What is a friend if not someone who walks with you to the edge joking while holding on to your belt? I wonder if, once ever, while shit faced, my friend held the scruff of my neck in his teeth, a mewling kitten being picked up and out of the bar.

When I first met my friend I felt dared by him. He was full of energy and all smiles and frequently wore a tie dye led zep tee shirt, which I eyed semi approvingly but with one eyebrow arched. Very soon after we met he invited me over to his house, me and my other friend (he brought his djembe along). It felt very early on in knowing him and betrayed a confidence which, though I was a year older, I lacked. It might today be called a power move, but I accepted the invitation anyway.

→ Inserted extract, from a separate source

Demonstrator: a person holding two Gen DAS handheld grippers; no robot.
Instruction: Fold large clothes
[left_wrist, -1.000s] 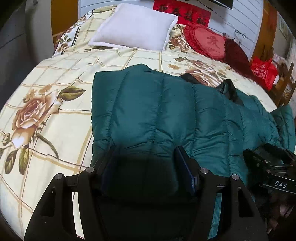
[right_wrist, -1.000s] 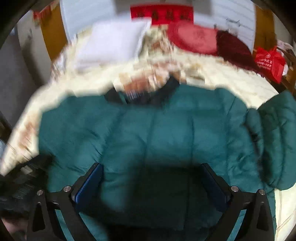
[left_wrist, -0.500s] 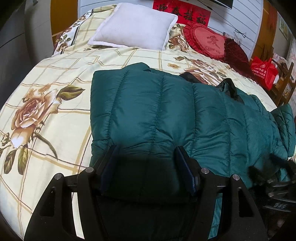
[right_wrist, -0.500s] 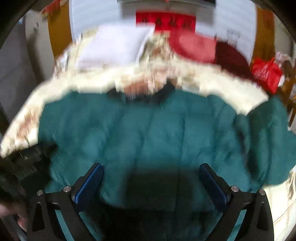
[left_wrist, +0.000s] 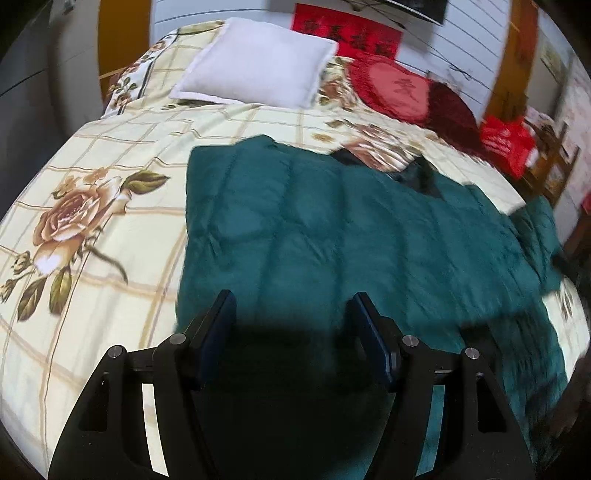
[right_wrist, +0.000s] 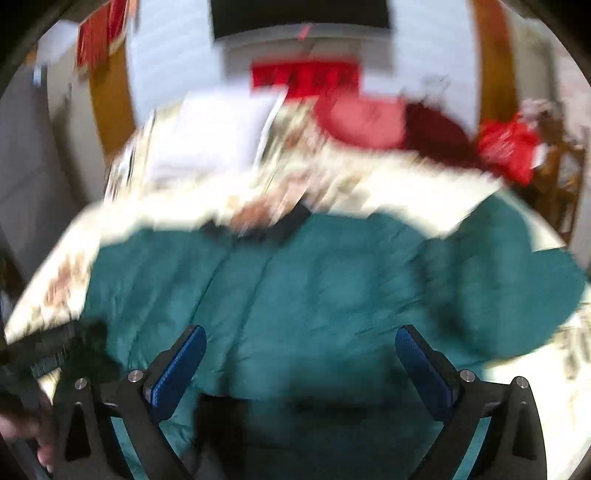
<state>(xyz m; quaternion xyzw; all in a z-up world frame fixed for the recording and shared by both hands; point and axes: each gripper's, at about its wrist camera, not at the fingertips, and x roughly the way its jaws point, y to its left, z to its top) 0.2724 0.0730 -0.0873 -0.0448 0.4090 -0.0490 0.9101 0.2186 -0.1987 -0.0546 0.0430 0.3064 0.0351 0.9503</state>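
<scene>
Your right view is badly blurred.
Teal jacket (left_wrist: 332, 229) lies flat on the bed (left_wrist: 110, 177); left gripper (left_wrist: 295, 325) and right gripper (right_wrist: 299, 354) both spread, empty.

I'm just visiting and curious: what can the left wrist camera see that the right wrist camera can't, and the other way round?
Only the left wrist view shows the big rose print on the bedspread, sharply. Only the right wrist view shows the dark screen high on the wall and the jacket's right sleeve spread wide, though blurred. Both show the teal puffer jacket, the white pillow, the red cushion, and an open gripper: left gripper, right gripper.
</scene>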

I don’t remember how we got there (he grew up clear on the other side of the county from me) but I do remember his mom - a super intellect architect that did not talk down to us - explaining to us how sound and light behaved similarly, so that something that was shiny would reflect both light and sound. I remember staring out at the Pacific Ocean from his family’s beautiful home, that first now familiar feeling of “wow this person’s world is wonderful.” I lacked the words for it at the time, and so my wanting to be friends with him was more like a vague cloud of admiration. I remember yes in fact covering Led Zeppelin (we played "The Ocean," a song with a weird time signature, and my new friend played it perfectly - it was in the stars. The djembe our other friend played didn't sound good, as I recall). I remember his dog, too, a dog named jazz, and I remember how profoundly my heart broke for my new friend the next time I saw him at school - I said something along the lines of jazz is such a cool dog, and he told me dude I have to tell you, jazz died, ran out into traffic right after you left.

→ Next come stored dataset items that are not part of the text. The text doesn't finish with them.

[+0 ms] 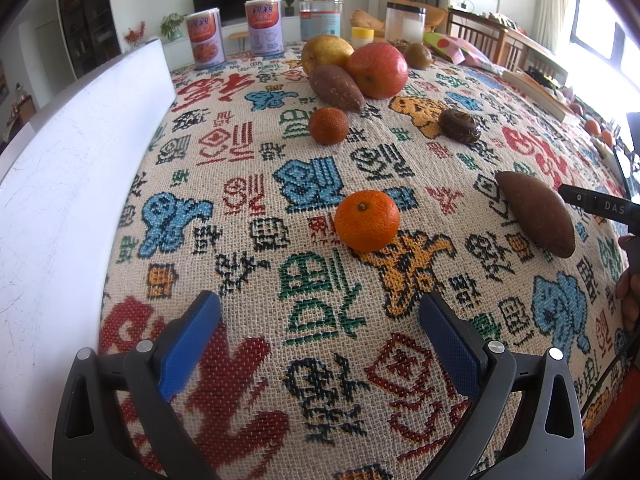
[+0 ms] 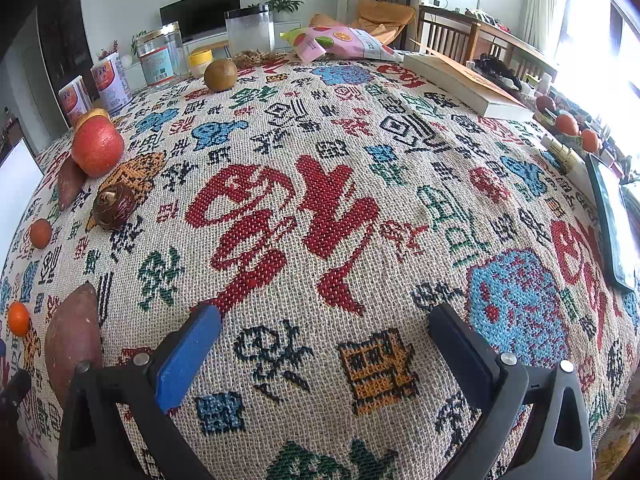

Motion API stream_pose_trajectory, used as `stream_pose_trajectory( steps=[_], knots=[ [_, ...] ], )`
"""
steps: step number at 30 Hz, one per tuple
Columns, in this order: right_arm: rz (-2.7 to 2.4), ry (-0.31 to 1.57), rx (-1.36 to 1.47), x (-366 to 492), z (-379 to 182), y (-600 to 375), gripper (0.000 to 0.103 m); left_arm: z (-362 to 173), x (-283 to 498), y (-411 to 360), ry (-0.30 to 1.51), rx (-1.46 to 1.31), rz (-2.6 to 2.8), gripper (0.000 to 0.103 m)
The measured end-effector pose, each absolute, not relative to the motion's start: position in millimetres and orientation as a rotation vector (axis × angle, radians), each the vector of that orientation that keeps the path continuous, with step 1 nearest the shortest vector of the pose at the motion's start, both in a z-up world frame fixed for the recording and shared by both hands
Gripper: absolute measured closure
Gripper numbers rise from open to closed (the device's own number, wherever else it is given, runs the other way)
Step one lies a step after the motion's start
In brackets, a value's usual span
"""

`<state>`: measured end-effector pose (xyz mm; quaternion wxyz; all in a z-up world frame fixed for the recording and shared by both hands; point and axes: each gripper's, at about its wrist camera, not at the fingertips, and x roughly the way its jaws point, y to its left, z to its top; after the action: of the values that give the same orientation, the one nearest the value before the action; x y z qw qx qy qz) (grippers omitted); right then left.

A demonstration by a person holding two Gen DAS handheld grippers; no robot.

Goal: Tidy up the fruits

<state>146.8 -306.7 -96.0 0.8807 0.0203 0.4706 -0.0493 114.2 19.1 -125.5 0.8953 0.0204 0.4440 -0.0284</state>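
Both of my tongs gape wide and hold nothing: my left gripper [image 1: 320, 312] and right gripper [image 2: 325, 322] sit at the bottom of their frames over the woven patterned tablecloth [image 1: 280, 168]. A white flat board [image 1: 76, 184] fills the left side of my left view. At upper centre there, a yellow-brown pear [image 1: 324, 50], round red apple [image 1: 378, 70] and purplish sweet potato [image 1: 336, 88] touch in a cluster. A second brown sweet potato [image 1: 538, 214] lies at middle right. Just left of it, dead centre, rests a bright orange tangerine [image 1: 367, 220]. Above it sit a smaller dark orange tangerine [image 1: 328, 126] and a dark brown taro bulb [image 1: 459, 126].
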Motion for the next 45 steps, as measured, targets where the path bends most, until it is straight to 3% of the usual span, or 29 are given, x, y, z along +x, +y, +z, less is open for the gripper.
stream_pose_trajectory(
  steps=[11,15,16,17,18,19,22,23,25,30,31,32,33,34,37,45],
  knots=[
    [-0.103,0.98,0.043,146.9,-96.0,-307.0,0.0,-118.3,124.5,34.7,0.938,-0.111,-0.17,0.004],
    [-0.103,0.979,0.043,146.9,-96.0,-306.8,0.0,-117.6,146.4,5.7,0.955,-0.008,-0.163,0.006],
    [-0.103,0.979,0.043,146.8,-96.0,-306.6,0.0,-118.6,150.4,0.3,0.955,0.014,-0.152,0.016],
    [-0.103,0.979,0.043,146.8,-96.0,-306.9,0.0,-119.9,154.1,-4.4,0.959,0.024,-0.152,0.043],
    [-0.103,0.979,0.044,146.7,-96.0,-306.7,0.0,-117.8,154.9,-8.5,0.932,0.061,-0.126,0.052],
    [-0.103,0.979,0.043,146.8,-95.9,-306.9,0.0,-117.4,156.0,-10.7,0.934,0.071,-0.138,0.072],
    [-0.094,0.973,0.07,144.3,-92.5,-309.0,0.002,-112.8,149.5,1.0,0.956,0.005,-0.146,0.074],
    [-0.064,0.956,0.11,139.2,-86.1,-311.4,0.012,-110.6,144.2,6.6,0.96,-0.01,-0.14,0.074],
    [0.081,0.945,0.179,127.5,-67.8,-301.6,0.016,-105.9,133.5,16.6,0.963,-0.04,-0.135,0.074],
    [0.335,1.154,0.111,135.3,-55.9,-219.3,0.02,-85.7,115.0,26.5,0.989,-0.097,-0.163,0.074],
    [0.325,1.207,0.084,141.6,-61.7,-207.0,0.026,-78.0,109.6,29.3,0.988,-0.114,-0.174,0.074],
    [0.309,1.244,0.063,147.7,-66.9,-198.9,0.044,-69.2,103.1,32.7,0.983,-0.13,-0.183,0.074],
    [0.299,1.274,0.041,152.5,-72.6,-192.1,0.054,-59.8,95.6,36.6,0.976,-0.143,-0.195,0.074],
    [0.31,1.312,0.033,154.8,-78.8,-186.6,0.06,-50.4,87.3,40.7,0.969,-0.155,-0.209,0.074],
    [0.33,1.315,-0.009,151.0,-78.5,-177.9,0.062,-19.5,60.4,59.6,0.951,-0.21,-0.251,0.074],
    [0.579,1.254,0.392,117.7,-42.2,-165.2,0.062,35.8,35.7,142.6,0.863,-0.313,-0.125,0.074]
  ],
)
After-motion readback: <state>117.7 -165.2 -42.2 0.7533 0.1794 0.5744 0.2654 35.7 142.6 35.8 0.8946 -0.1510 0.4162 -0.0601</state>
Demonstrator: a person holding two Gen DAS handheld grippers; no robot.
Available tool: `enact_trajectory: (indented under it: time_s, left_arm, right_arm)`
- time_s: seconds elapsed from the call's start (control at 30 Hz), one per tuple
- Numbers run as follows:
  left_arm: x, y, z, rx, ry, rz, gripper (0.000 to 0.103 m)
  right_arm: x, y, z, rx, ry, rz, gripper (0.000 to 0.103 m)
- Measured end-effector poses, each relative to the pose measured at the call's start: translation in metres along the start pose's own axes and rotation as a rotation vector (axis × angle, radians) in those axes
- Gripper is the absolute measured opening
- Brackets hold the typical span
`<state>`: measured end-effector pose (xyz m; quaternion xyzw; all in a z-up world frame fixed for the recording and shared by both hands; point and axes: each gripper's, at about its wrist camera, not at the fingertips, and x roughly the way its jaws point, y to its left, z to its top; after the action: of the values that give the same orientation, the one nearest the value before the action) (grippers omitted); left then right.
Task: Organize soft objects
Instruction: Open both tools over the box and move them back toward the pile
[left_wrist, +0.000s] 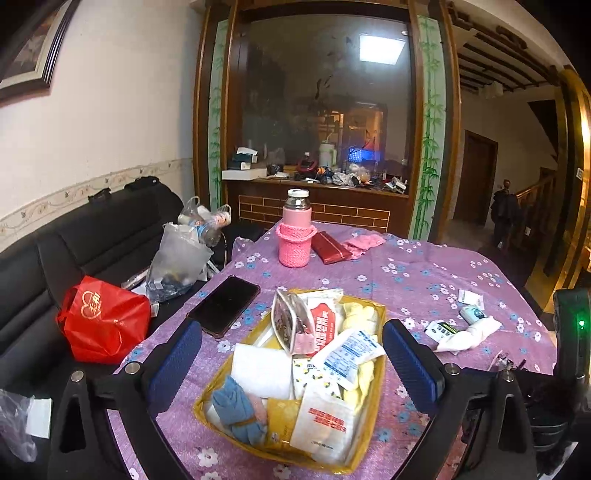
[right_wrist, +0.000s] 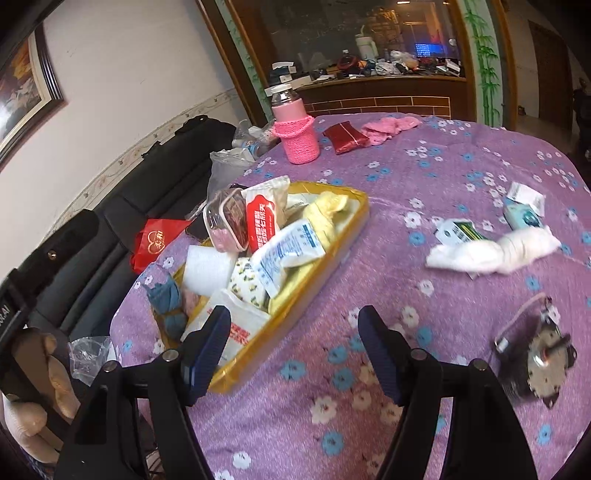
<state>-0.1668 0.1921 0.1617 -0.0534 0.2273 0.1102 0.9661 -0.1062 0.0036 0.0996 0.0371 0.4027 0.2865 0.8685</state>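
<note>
So, quick rundown:
Table: purple flowered cloth, basically fills both views.
Tray: yellow, piled with soft packets and rolled cloths.
Left gripper: jaws wide apart over the tray, nothing in them.
Right gripper: jaws apart, empty, beside the tray.
White cloth roll: loose on the table, right of the tray.

The right gripper hangs with its fingers apart and nothing between them, just right of the yellow tray. The tray brims with soft packets and cloths. Right of the tray, well apart, a white rolled cloth lies on the purple flowered surface. Beyond the tray stands a pink bottle.
</note>
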Motion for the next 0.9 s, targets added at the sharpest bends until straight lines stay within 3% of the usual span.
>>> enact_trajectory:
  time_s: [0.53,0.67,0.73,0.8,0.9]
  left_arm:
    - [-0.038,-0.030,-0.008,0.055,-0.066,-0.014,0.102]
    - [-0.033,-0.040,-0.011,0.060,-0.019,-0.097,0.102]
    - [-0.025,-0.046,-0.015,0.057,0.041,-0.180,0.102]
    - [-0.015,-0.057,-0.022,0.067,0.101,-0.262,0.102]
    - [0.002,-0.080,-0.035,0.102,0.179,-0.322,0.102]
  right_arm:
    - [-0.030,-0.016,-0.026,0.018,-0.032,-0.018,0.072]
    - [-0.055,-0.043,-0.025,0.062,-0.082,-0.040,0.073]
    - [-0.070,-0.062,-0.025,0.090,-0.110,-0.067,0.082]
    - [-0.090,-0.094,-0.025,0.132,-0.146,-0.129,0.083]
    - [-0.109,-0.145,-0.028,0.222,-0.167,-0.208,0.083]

That began however many years of friendship, two decades, a lot of it spent playing music together - - no one bashes the drums quite as hard as he does. We’ve collaborated on a lot of different things - he’s become an extremely talented graphic designer, among other things, and he’s done a ton of stuff for me / my projects. But we have stayed up very late, we have made a terrible racket, we have showered with a dozen other people at once, we have lightly commandeered sailboats. We have tied one on and burned one down many, many times. One of my favorite memories involves driving five hours in bumper-to-bumper traffic to help our friend sell a stereo to a weird guy who owned a rare car garage - it was a bust, a super weird hang, something that absolutely should not have been fun, but somehow it was. We once ran screaming in a thunderstorm through a seaside cemetery, absolutely caught in the rain. I remember lying with him on my tiny college dorm bed, a small act of supplication to a capricious and uncaring creator in the weeks after we lost our friend. He has always been kind to me, I have endeavored to be kind to him.

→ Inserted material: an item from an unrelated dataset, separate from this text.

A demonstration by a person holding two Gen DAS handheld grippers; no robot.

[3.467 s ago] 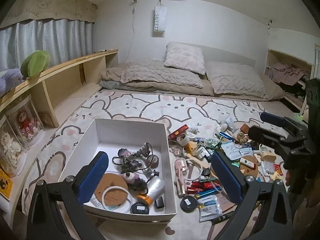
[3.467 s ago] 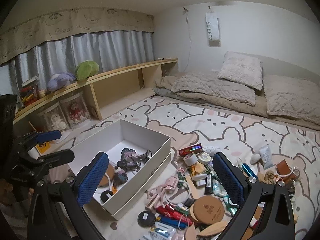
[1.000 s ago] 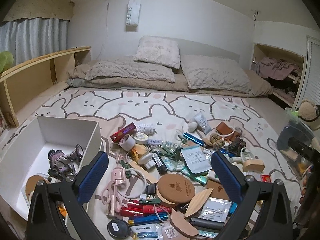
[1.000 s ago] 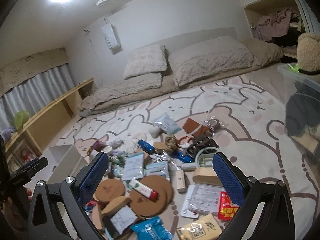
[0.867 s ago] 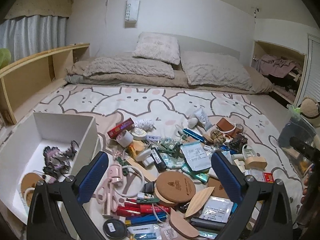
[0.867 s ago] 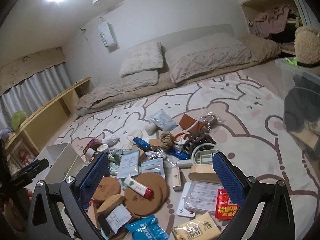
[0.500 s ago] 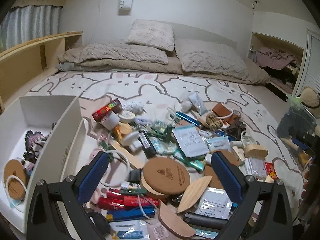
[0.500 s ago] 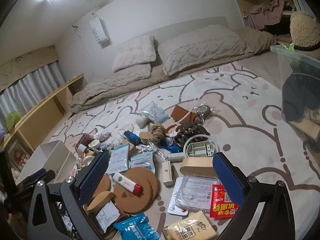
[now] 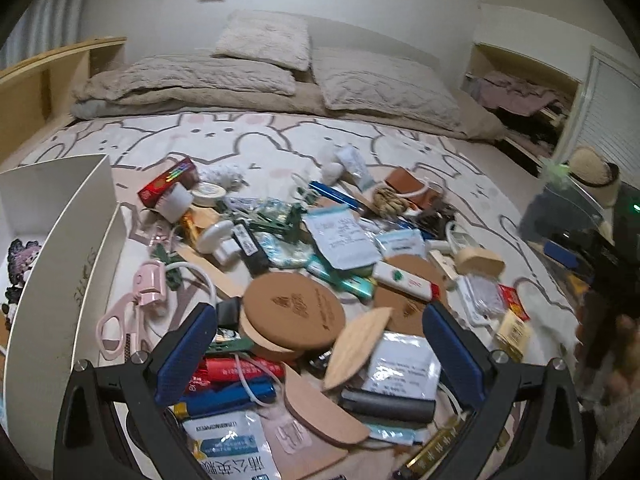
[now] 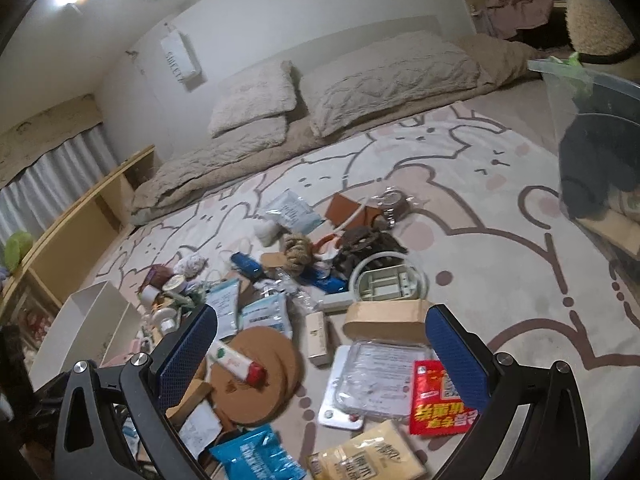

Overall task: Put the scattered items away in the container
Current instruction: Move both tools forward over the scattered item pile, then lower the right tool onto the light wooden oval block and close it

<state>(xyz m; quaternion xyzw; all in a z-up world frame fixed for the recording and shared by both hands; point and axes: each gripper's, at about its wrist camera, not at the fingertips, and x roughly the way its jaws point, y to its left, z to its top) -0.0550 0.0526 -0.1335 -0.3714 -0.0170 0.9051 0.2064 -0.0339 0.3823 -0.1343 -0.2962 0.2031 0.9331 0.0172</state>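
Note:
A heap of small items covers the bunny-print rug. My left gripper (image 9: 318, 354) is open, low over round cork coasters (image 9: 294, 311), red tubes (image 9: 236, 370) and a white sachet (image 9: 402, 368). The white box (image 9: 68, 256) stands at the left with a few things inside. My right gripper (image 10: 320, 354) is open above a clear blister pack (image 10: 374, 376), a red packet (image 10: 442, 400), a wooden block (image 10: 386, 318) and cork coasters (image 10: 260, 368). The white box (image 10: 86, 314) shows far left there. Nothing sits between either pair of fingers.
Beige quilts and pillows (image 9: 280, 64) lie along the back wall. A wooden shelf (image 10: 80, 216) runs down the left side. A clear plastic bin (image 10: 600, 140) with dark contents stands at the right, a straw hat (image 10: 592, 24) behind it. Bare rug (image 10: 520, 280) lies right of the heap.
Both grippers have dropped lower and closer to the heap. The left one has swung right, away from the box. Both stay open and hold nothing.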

We had this song in our band. A very stupid song, but the holy kind of stupid, the kind of gleeful boneheadedness where true joy, release, and maybe insight lie. The song was called “Knock Knock.” The lyrics went something like:

knock knock

who’s there?

you again?

get it on

But the thing about the song is that we never wrote an ending. We never wrote an introduction, either, or a bridge, or a chorus, really. It was just that one set of lines, punctuated by hits from the band, followed by a guitar riff cribbed from an Elvis Costello song, played as loosely and with as much abandon as possible. Head banging, breaking strings. We always said that we’d play the song “until we couldn’t play it anymore” which either meant our instruments broke or the show got shut down or once, at what was technically that band’s final show, all the band members and then the entire audience had one-by-one wound up in the pool in the backyard where we were playing. I remember looking over at my friend that night and seeing that steam was literally rising from his body, so great was his exertion. We have been to that edge, and others, too. He showed it to me.

Eventually my friend would meet someone, someone I knew was good for him because she was generally game. She was wicked smart and hella goofy, naturally elegant to a sometimes laughable degree, one of the friendlier faces I've had the pleasure of knowing. Back when they lived in New York we would wind up hanging out super late often - the three of us seem to enable each other in that way - and they would often nearly insist that I sleep on their couch. I didn't always do it but if I ever did I could feel how genuinely my presence in their home brought them joy. I feel very lucky to know two people who speak to me as honestly and full of seeing as they do, I feel very lucky to know two people who seem to be made happy by my sleeping on their couch.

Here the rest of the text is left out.